Safana swore, and sighed. “We’re not exactly retiring.” She slammed the lid with a sigh, then glanced over to grin at Onyx. “I suppose we’ll just have to keep working, and we have worked well together, wouldn’t you agree?” Her hip nudged his. “Perhaps we could continue this working relationship beyond just one treasure hunt, that is, if you’ll have me. If you haven’t guessed yet, my skills are of a thieving nature.”

“Perhaps,” Dynaheir cut in from over her shoulder, “That is what might worry us.” She stared pointedly over the thief’s head at Onyx. “Paladins are not known for keeping such company lightly, and neither are Wychalarn.”

Onyx looked appraisingly at Safana, and not in the way she might have preferred. “We have our standards,” he offered.

Safana curtsied. “My my, such noble company. A girl can only be honored. Don’t you worry, I’m nobility myself.”

“We’re more about the ‘deed’ kind, here,” Onyx stated neutrally, “Birth, not so much.”

She looked back at the paladin, and winked. “I’ll be on my best behavior, I promise.”

“That’s good to hear.”

She raised her eyebrows, looking somewhat indignantly at the harsh faces of the paladin and the witch.
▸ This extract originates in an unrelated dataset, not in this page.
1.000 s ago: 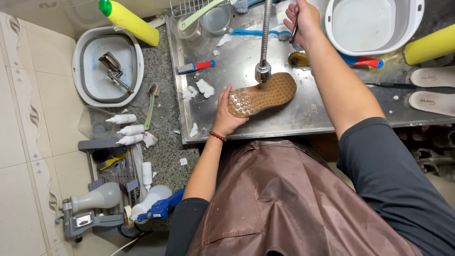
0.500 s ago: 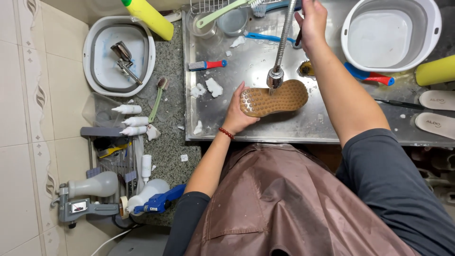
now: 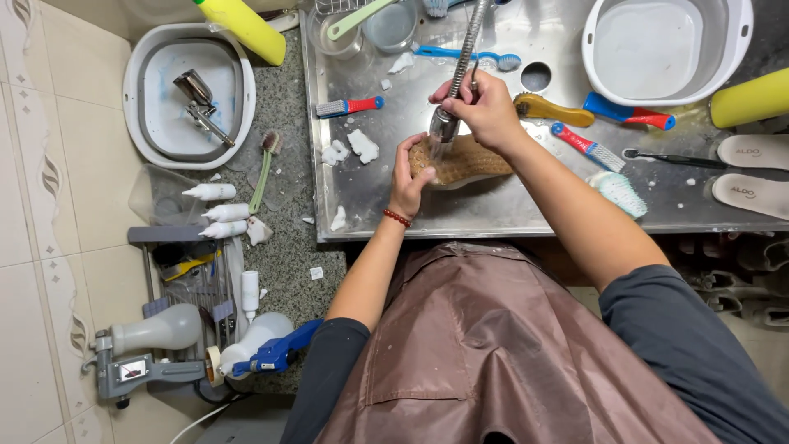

She turned around, and leaned back against the chest, facing the group across the underground stream. “We’ll have to get back into town to divvy and appraise our findings. Shall we be off, then?”

Jaheira frowned. The lady had a convenient, but good point. “The sooner the better.”

Once outside, they appraised the modest treasure.. The cloak had.the odd power of being able to turn its wearer into a wolf. After magically identifying it, Garrick tossed it over Imoen’s shoulders to shield her from the continuing rain if nothing else, and they were on their way, winding north along the coast.

Imoen huddled closer under the cloak as Candlekeep came into view.